▸ **Records to process**
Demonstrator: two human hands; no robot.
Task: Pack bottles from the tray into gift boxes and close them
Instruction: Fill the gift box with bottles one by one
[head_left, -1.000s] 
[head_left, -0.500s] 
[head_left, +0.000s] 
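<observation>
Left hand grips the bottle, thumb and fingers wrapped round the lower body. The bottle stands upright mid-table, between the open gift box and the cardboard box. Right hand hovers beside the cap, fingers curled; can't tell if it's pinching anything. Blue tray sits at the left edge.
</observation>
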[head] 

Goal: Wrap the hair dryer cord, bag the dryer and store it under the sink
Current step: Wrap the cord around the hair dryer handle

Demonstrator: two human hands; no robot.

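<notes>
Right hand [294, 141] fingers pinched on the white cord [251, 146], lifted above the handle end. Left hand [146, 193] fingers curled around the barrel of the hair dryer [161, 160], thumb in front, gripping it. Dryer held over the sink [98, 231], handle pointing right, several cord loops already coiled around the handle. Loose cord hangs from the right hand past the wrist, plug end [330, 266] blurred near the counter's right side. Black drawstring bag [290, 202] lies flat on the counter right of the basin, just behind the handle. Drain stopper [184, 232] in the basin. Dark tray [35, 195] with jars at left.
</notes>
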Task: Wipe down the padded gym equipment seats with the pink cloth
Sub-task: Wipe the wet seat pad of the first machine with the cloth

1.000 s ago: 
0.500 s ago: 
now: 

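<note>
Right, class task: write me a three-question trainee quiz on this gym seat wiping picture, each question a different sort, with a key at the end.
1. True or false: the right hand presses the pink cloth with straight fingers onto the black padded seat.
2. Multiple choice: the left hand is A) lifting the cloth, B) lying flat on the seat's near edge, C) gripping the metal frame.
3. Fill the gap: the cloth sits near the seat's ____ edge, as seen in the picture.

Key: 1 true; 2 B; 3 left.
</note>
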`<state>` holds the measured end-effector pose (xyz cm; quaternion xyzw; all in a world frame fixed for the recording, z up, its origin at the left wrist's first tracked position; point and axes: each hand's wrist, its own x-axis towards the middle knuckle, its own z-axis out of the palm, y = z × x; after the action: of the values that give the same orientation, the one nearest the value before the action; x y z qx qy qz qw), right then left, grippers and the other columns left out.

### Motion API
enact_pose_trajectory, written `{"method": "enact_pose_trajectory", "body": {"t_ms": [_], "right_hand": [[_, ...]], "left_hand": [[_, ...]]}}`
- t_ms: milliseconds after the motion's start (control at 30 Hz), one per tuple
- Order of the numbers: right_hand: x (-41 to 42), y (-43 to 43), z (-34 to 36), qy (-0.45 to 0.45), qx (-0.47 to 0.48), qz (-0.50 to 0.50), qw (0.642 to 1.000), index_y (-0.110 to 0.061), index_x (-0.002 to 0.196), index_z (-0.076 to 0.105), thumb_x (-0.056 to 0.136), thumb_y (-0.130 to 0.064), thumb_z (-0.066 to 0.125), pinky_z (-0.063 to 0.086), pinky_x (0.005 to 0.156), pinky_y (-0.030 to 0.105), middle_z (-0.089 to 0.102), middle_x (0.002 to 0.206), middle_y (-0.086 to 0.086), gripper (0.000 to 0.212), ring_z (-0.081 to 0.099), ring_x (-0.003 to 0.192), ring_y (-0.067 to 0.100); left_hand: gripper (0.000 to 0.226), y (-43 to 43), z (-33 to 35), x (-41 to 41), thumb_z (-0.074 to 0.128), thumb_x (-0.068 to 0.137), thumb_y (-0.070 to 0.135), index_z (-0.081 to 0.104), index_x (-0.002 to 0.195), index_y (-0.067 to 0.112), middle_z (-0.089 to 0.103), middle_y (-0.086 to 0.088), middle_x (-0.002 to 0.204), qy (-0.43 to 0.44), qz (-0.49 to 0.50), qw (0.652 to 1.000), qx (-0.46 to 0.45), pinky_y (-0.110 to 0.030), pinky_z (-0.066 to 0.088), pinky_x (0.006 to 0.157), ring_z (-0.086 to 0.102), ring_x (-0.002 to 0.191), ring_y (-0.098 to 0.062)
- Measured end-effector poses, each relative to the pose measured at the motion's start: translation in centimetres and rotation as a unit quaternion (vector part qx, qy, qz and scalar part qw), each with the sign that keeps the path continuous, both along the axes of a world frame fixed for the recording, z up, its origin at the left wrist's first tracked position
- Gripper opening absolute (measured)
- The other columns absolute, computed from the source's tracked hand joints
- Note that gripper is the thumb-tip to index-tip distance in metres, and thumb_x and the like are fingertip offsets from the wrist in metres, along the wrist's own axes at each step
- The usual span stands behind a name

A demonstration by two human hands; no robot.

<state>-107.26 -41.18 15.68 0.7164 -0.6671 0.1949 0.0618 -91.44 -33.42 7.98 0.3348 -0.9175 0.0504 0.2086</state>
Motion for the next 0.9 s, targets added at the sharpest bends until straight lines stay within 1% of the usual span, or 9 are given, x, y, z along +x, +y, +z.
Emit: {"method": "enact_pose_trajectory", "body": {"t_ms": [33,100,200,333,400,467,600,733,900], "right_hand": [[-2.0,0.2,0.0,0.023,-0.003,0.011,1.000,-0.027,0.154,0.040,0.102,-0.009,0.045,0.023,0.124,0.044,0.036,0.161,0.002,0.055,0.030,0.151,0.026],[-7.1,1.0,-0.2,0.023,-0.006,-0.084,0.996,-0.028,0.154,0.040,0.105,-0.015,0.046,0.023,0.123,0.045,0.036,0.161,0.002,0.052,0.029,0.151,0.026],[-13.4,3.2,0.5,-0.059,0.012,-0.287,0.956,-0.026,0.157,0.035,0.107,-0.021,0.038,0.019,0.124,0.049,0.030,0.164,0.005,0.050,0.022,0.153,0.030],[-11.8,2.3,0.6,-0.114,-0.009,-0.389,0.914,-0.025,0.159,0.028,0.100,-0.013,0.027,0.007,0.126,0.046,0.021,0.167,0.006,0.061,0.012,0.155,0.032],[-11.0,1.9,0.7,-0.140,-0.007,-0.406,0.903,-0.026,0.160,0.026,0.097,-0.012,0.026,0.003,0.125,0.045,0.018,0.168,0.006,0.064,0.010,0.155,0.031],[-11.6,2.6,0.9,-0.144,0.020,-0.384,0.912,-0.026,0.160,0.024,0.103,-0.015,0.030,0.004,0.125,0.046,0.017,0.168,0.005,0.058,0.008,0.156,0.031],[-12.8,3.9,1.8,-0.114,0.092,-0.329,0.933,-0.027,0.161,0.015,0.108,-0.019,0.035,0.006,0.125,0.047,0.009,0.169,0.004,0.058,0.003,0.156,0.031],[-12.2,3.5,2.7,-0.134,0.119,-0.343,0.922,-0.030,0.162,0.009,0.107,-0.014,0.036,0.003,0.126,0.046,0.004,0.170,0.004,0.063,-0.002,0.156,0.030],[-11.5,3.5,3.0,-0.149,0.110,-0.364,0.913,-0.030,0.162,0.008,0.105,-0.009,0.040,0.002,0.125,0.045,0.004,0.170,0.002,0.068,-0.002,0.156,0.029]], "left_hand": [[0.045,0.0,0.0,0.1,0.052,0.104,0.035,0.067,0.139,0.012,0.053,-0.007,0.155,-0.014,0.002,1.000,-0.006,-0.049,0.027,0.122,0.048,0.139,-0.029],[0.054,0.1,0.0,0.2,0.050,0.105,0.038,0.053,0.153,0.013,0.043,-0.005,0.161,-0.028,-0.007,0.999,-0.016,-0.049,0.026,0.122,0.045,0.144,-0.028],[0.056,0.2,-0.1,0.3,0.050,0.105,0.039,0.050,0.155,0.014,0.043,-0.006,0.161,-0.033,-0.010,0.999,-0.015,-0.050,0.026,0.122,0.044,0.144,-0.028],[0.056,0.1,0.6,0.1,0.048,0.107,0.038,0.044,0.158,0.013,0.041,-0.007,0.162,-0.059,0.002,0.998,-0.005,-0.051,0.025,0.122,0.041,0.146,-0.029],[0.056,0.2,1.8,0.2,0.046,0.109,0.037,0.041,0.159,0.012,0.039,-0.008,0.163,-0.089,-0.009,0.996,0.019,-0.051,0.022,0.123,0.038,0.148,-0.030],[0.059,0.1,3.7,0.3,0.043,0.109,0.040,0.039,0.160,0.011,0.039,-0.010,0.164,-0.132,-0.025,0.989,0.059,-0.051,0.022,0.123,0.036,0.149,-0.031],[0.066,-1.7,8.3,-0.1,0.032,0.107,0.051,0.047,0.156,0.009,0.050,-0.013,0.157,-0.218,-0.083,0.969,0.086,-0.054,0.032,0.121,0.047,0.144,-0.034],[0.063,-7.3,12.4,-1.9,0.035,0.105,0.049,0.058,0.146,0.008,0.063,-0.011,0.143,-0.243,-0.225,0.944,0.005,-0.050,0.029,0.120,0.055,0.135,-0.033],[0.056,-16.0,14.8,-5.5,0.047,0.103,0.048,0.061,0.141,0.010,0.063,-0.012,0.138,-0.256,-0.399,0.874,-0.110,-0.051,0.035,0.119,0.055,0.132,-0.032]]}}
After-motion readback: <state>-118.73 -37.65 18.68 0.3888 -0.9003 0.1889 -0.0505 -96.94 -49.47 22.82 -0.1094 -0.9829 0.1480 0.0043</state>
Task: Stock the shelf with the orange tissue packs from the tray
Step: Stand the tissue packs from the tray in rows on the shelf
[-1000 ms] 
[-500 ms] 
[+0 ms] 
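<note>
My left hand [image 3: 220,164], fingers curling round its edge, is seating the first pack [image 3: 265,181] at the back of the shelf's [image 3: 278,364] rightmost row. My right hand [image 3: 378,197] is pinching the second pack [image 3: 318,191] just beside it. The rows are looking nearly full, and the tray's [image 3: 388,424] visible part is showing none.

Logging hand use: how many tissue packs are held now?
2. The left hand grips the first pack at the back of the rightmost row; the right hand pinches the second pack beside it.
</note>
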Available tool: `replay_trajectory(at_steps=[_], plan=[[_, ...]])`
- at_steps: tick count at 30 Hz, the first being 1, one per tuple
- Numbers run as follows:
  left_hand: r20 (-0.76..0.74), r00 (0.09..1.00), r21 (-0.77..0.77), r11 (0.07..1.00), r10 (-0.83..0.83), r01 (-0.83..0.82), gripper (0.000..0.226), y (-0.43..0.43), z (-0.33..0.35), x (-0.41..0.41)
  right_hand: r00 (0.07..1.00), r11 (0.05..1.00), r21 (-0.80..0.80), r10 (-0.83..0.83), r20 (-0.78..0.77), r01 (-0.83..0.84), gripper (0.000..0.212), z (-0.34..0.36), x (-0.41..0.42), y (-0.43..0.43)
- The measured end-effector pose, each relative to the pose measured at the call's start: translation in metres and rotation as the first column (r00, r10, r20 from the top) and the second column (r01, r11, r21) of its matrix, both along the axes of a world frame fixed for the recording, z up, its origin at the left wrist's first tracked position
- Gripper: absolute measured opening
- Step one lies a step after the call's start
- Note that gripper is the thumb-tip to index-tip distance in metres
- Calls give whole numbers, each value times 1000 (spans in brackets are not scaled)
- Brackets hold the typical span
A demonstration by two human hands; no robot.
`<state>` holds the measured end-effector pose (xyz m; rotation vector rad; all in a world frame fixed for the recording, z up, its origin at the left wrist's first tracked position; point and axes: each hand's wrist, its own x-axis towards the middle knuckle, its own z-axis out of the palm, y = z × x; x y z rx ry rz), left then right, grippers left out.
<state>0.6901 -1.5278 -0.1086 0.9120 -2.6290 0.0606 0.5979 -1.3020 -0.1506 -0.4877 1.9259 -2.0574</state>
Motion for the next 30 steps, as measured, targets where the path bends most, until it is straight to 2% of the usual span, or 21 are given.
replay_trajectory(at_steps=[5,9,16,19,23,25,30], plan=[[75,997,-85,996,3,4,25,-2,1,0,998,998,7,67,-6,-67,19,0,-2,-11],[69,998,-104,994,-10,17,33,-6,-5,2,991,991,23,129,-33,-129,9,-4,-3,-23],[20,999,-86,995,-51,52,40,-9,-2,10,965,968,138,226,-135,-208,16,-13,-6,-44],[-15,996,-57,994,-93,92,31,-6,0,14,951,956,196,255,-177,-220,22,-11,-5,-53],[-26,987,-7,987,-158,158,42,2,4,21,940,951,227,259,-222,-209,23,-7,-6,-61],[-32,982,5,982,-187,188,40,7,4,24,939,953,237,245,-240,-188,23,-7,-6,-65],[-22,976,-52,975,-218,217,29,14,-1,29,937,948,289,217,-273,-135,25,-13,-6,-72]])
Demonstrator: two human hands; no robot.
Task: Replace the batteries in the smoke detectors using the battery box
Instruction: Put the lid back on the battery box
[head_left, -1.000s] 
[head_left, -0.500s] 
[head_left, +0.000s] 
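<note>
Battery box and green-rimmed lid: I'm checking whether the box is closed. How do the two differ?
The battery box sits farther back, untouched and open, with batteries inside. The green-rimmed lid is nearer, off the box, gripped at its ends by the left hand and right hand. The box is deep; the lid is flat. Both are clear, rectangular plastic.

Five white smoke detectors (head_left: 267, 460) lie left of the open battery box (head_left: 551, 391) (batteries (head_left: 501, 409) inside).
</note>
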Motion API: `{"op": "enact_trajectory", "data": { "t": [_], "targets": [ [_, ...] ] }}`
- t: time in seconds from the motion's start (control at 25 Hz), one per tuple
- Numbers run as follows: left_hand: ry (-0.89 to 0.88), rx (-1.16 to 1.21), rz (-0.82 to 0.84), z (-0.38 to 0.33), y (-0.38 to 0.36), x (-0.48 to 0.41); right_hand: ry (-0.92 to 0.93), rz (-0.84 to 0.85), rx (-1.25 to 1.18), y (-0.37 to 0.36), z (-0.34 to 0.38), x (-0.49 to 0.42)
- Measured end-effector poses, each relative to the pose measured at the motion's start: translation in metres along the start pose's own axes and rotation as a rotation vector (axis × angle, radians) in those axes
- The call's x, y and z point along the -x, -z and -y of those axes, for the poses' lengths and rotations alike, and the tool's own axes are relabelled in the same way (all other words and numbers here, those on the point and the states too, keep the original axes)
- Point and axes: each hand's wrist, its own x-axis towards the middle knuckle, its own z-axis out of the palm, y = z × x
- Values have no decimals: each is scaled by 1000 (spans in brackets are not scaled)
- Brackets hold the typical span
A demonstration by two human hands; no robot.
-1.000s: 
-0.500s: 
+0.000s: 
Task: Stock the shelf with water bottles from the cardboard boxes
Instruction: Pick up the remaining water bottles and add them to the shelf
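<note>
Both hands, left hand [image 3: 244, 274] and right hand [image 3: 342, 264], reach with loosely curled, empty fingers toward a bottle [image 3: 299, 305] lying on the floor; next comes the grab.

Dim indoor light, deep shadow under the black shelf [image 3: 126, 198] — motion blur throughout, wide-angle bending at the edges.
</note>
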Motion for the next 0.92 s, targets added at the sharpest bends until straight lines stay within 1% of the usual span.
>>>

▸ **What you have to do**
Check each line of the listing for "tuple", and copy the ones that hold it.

▸ **Solution for this problem**
- t_ms: milliseconds after the motion's start (control at 30 Hz), one per tuple
- at_steps: tick count at 30 Hz, the first being 1, one per tuple
- t: time in seconds from the motion's start (control at 25 Hz), one per tuple

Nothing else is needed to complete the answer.